** TASK TO COMPLETE **
Everything from the line containing "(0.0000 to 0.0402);" to the end of the listing is to be set down exactly, both ends included, and nothing before it.

# # # #

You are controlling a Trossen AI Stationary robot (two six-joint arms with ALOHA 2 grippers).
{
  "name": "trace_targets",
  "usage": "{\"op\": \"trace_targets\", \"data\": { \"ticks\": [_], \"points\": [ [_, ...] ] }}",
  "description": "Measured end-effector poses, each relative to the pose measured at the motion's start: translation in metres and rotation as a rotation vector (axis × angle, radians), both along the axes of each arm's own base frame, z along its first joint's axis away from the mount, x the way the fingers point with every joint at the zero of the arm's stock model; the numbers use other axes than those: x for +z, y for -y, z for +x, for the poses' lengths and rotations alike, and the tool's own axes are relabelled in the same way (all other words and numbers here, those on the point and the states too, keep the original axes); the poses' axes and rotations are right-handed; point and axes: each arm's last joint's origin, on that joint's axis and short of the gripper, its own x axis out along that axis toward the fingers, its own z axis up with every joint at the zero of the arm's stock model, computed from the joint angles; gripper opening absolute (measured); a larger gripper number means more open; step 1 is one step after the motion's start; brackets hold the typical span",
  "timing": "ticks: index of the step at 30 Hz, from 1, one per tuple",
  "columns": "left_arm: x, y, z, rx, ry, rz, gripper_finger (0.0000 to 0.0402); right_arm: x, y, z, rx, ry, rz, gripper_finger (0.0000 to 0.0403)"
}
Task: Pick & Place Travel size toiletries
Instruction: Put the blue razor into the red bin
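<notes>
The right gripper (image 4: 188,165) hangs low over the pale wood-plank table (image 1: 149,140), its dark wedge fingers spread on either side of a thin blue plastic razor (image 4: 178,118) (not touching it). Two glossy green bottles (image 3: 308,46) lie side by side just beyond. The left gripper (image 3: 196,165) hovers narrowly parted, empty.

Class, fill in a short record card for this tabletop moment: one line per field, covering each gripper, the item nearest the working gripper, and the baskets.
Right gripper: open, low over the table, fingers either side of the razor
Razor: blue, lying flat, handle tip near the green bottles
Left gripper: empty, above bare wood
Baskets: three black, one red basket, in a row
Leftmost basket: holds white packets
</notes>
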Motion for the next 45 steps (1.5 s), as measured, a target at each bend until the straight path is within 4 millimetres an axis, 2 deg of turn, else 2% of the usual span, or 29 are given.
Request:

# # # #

** WRITTEN SOLUTION **
  "columns": "left_arm: x, y, z, rx, ry, rz, gripper_finger (0.0000 to 0.0402); right_arm: x, y, z, rx, ry, rz, gripper_finger (0.0000 to 0.0403)"
}
Task: Pick & Place Travel size toiletries
Instruction: Put the blue razor into the red bin
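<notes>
The right gripper (image 4: 188,165) hangs low over the pale wood-plank table (image 1: 149,140), its dark wedge fingers spread on either side of a thin blue plastic razor (image 4: 178,118) (not touching it). Two glossy green bottles (image 3: 308,46) lie side by side just beyond. The left gripper (image 3: 196,165) hovers narrowly parted, empty.

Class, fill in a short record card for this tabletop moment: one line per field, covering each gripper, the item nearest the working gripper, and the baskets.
Right gripper: open, low over the table, fingers either side of the razor
Razor: blue, lying flat, handle tip near the green bottles
Left gripper: empty, above bare wood
Baskets: three black, one red basket, in a row
Leftmost basket: holds white packets
</notes>
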Motion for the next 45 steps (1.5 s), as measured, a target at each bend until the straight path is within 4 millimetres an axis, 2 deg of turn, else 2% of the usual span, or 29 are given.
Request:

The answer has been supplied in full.